Le condotte degli agenti, ha rilevato Maralfa, «specchio di una speciale riprovevolezza» nei confronti della vittima, avrebbero fatto sì che il detenuto fosse lasciato «alla completa mercé dei suoi torturatori». Comportamenti che avrebbero rappresentato una «gravissima distorsione del dovere di custodia, trasformando» il carcere, «in un luogo di assenza di tutele, con demolizione e annientamento dello status di essere umano».
Gli agenti, ha detto ancora Maralfa, «avrebbero dovuto garantire diritti e tutele» ma si sarebbero resi protagonisti di forme di «sopraffazione fisica» definite «moralmente riprovevoli».
Il pm ha comunque sottolineato il comportamento «irriguardoso, violento, minaccioso, irrispettoso» del detenuto, la cui pericolosità era «nota».

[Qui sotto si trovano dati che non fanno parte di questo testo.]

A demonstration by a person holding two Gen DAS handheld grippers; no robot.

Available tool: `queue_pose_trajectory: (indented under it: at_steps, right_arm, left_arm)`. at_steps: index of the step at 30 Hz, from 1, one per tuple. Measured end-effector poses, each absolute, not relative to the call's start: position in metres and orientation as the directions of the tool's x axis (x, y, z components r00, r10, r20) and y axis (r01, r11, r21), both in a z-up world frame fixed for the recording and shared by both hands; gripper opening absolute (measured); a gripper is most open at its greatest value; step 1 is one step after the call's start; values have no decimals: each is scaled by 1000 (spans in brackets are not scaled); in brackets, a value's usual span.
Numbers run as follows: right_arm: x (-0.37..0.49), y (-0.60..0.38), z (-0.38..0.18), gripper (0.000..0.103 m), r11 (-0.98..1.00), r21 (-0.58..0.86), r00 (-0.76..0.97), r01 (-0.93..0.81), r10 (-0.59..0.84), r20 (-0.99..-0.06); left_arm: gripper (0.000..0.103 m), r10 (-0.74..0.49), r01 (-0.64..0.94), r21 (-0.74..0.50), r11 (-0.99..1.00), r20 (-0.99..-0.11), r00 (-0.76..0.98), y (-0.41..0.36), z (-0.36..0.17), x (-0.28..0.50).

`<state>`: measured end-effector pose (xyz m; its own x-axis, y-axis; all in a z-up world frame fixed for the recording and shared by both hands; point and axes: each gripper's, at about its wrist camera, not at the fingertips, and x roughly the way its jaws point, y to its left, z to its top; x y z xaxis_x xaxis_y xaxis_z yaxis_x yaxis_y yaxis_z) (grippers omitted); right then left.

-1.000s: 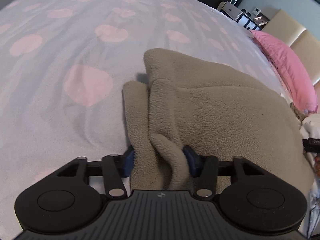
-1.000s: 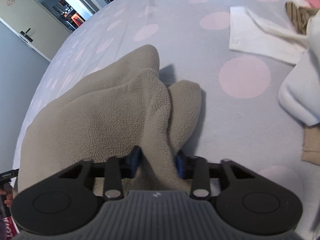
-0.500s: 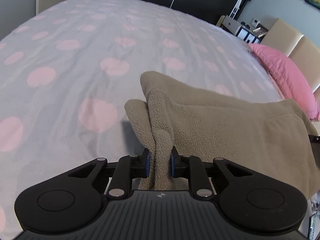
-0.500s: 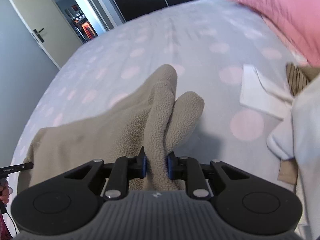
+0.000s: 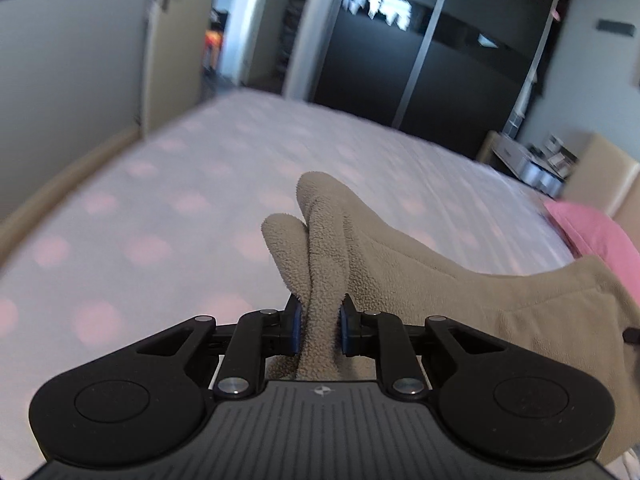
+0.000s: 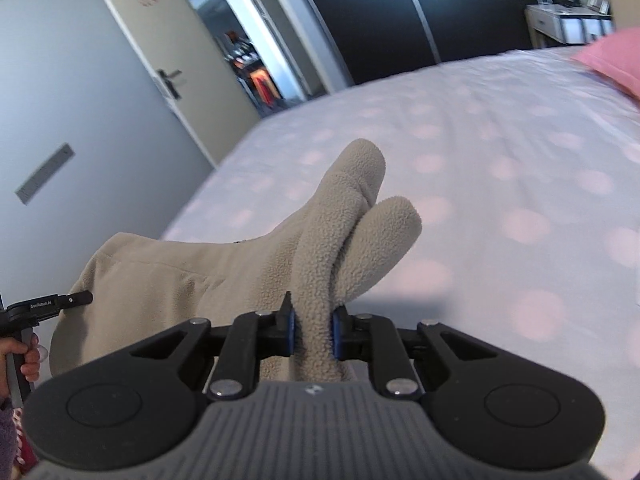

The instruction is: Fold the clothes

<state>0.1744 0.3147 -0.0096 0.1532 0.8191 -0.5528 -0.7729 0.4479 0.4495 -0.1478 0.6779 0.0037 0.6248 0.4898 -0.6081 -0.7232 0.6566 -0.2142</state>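
Garment: beige fleece garment [image 5: 420,280], one piece, held off the bed between both claws; soft pile, a seam line visible along its far part.
Left corner: a bunched fold of the fleece stands up ahead of the left claw [image 5: 319,330], two rounded lobes rising past its tips.
Left claw state: narrow, blue pads [image 5: 295,330] pressing on the fleece from both sides.
Right corner: a matching bunched fold rises ahead of the right claw [image 6: 312,334], one tall lobe and one shorter lobe leaning to its right.
Right claw state: narrow, blue pads [image 6: 289,334] clamped on the fleece.
Span: the cloth runs from the left claw off to its right, and from the right claw off to its left, sagging between the two.
Other claw seen: in the right wrist view the left claw's black body [image 6: 44,306] shows at the far left edge, a hand [image 6: 24,356] gripping its handle.
Bed: pale lilac cover with pink dots [image 5: 168,248], spread ahead of and below both claws.
Pillow: pink pillow [image 5: 596,236], far right of the left claw, partly behind the fleece.
Door: cream door [image 6: 160,60] standing open, ahead and to the left of the right claw.
Wardrobe: dark glossy wardrobe fronts [image 5: 440,60] beyond the bed's far edge.
Sideboard: pale unit [image 5: 528,164] with small items, too blurred to identify.
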Motion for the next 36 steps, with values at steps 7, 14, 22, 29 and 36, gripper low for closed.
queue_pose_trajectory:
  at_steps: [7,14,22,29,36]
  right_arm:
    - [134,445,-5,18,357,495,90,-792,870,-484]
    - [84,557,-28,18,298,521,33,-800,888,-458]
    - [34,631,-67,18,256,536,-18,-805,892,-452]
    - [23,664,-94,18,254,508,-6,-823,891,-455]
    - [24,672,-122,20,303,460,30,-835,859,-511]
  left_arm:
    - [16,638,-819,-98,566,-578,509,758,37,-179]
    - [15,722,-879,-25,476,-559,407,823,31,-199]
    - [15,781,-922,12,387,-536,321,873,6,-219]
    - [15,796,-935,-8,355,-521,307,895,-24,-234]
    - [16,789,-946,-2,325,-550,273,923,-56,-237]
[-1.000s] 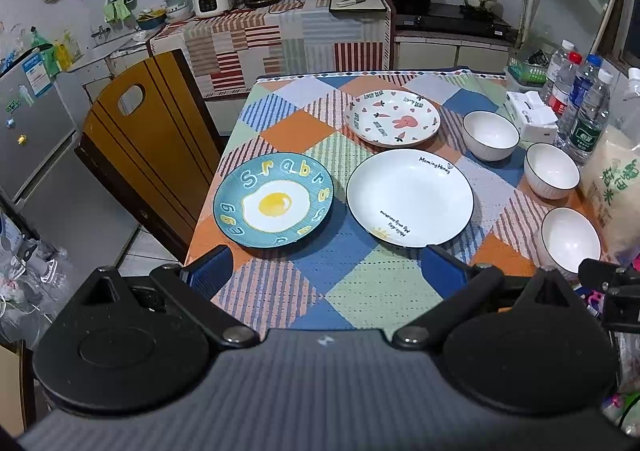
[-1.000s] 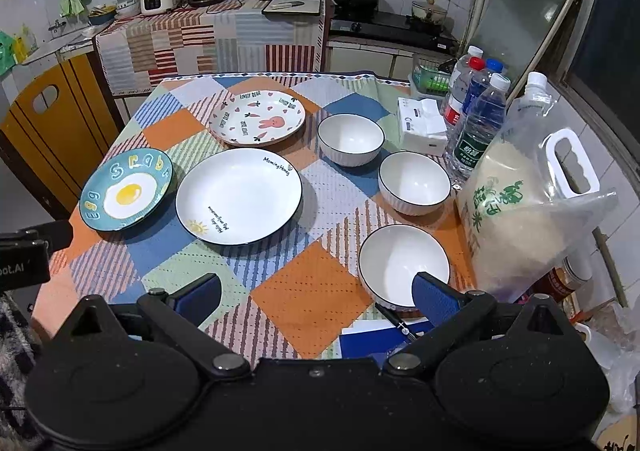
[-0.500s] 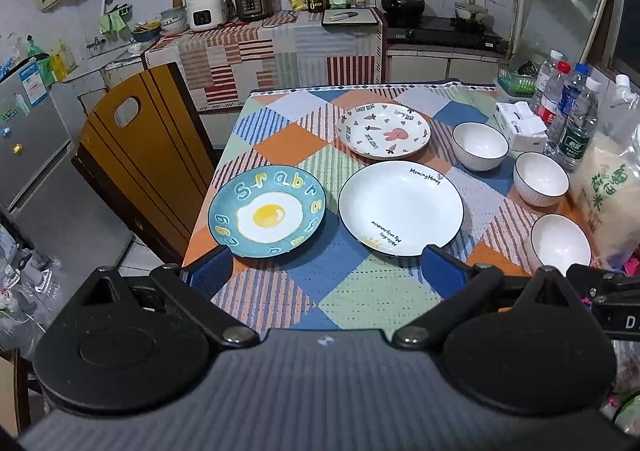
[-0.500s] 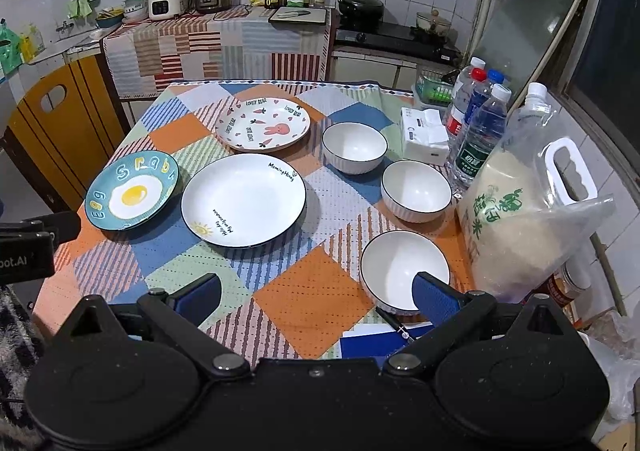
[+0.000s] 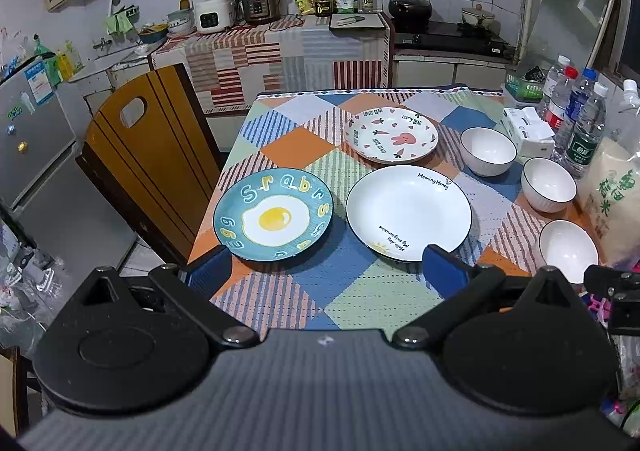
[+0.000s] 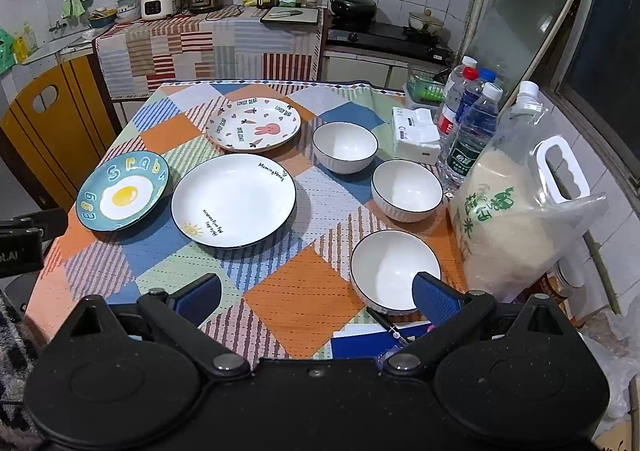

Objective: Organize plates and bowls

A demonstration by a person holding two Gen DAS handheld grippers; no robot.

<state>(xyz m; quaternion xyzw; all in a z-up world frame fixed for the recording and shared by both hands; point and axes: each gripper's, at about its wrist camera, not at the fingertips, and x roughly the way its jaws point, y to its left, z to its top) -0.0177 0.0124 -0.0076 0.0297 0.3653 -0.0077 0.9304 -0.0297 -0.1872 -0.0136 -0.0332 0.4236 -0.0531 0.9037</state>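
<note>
Three plates lie on the patchwork tablecloth: a blue fried-egg plate [image 5: 274,219] [image 6: 122,195] at the left, a large white plate [image 5: 408,211] [image 6: 234,199] in the middle, and a bunny plate [image 5: 391,139] [image 6: 254,123] behind it. Three white bowls stand in a column at the right: far bowl [image 5: 488,151] [image 6: 345,146], middle bowl [image 5: 549,183] [image 6: 407,190], near bowl [image 5: 568,255] [image 6: 395,269]. My left gripper [image 5: 326,271] is open and empty over the table's near edge. My right gripper [image 6: 316,295] is open and empty, its right finger just in front of the near bowl.
A rice bag [image 6: 516,219], water bottles [image 6: 472,131] and a tissue box [image 6: 416,133] line the right edge. A pen and blue booklet [image 6: 376,339] lie at the near edge. A wooden chair [image 5: 148,155] stands at the table's left. Kitchen counter behind.
Both grippers have drawn back and risen slightly, so the table looks a little farther. Nothing on the table has moved. Both jaws stay open.
</note>
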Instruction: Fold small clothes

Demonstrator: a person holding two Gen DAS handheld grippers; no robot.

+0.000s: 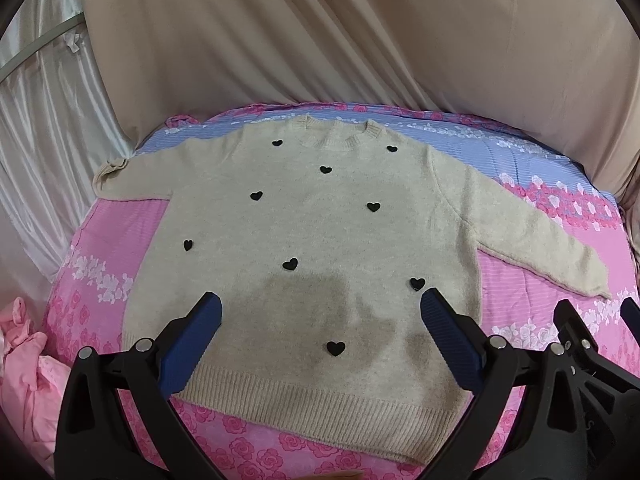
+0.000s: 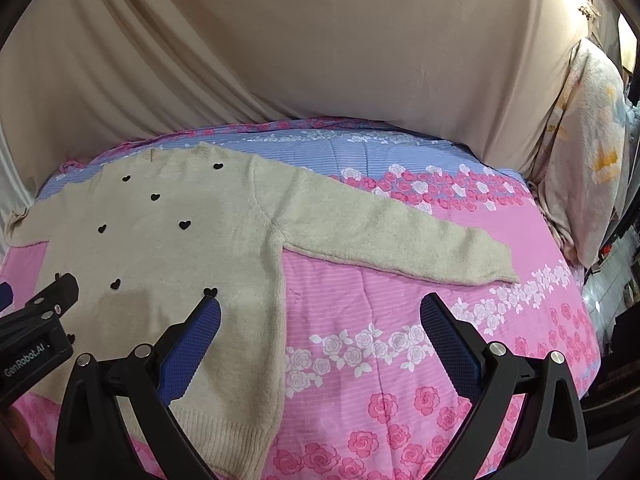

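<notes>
Left wrist view shows the sweater [image 1: 312,248] lying flat on the pink bed cover [image 1: 108,240], sleeves out and nothing folded yet, while the left gripper [image 1: 320,312] and right gripper [image 2: 320,312] hang above it with fingers wide apart, holding nothing

A beige sweater [image 1: 320,240] with black hearts lies flat, face up, sleeves spread.
</notes>
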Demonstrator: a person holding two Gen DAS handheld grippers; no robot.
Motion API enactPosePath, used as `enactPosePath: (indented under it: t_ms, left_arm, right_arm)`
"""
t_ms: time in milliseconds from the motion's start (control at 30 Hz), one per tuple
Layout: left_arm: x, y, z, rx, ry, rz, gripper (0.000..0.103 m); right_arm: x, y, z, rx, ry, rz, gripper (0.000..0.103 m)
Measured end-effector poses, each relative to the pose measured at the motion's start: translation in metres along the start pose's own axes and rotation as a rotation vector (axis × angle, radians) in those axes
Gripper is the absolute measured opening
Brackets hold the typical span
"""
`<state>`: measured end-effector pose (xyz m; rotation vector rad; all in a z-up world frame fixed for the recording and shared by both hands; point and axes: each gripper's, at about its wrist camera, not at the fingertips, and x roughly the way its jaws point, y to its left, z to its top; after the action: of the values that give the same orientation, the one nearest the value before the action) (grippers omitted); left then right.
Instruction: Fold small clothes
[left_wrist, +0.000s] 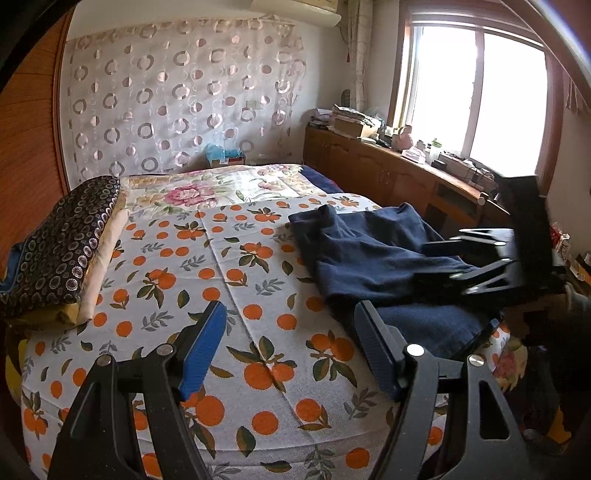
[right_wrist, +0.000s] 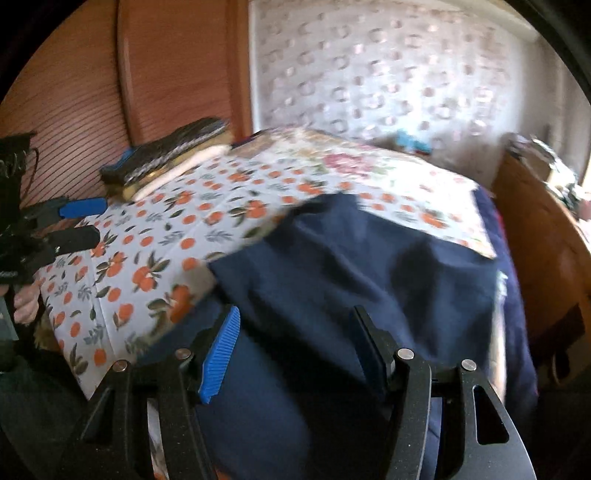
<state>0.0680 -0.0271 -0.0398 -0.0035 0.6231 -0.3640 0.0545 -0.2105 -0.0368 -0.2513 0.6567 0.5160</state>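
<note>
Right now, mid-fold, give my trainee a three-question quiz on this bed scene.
1. True or false: the left gripper is shut on the navy garment.
2. Which lies under the garment? A) a bare wooden floor B) the orange-print sheet C) a striped rug
3. Fill in: the dark patterned folded stack sits at the bed's ____ edge in the left wrist view.

Key
1. False: its jaws stand open over the sheet, beside the garment.
2. B
3. left; the right gripper, jaws apart, is over the garment.
</note>
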Motion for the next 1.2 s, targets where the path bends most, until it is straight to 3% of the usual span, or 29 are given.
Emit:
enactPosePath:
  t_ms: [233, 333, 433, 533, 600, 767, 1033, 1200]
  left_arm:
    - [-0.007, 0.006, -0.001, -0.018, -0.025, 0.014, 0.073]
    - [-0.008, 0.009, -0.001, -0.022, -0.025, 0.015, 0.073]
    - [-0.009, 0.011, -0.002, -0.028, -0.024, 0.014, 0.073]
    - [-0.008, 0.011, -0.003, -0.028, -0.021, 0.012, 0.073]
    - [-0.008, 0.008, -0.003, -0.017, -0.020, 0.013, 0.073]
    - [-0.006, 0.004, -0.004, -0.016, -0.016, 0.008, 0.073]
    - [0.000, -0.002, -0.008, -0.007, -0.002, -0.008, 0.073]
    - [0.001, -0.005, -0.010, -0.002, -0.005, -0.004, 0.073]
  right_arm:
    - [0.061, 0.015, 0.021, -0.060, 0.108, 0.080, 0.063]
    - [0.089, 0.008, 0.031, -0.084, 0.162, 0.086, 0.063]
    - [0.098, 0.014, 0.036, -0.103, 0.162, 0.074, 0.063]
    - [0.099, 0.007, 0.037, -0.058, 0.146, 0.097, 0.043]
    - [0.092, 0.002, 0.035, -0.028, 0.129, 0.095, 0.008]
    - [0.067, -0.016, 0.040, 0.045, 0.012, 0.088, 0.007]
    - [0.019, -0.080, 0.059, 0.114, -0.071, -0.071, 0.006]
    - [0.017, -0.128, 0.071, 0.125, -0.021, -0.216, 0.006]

Antigone: «Si assicuri giustizia»
«Come Antigone ci auguriamo che si arrivi ad assicurare giustizia rispetto alle presunte torture contestate ad alcuni agenti di polizia penitenziaria nel carcere di Bari, per cui oggi il pubblico ministero ha chiesto diverse condanne. L’ipotesi accusatoria di tortura, originaria, al momento è confermata. Aspettiamo adesso, nel pieno rispetto delle sue prerogative, la decisione dell’autorità giudiziaria». A dichiararlo è Patrizio Gonnella, presidente di Antigone.
«Nelle carceri non ci deve essere mai spazio per episodi di violenza e tortura. La legge in vigore sta aiutando a perseguire chi commette questo reato, dimostrando di essere fondamentale e per questo va difesa da tutte le forze democratiche che hanno a cuore lo stato di diritto. Il tutto – prosegue Gonnella – nella consapevolezza di quanto sia importante affidarsi a uno staff primo baluardo della legalità, così come è successo a Bari, dove molto si deve a direttrice e comandante che non si sono voltate dall’altra parte».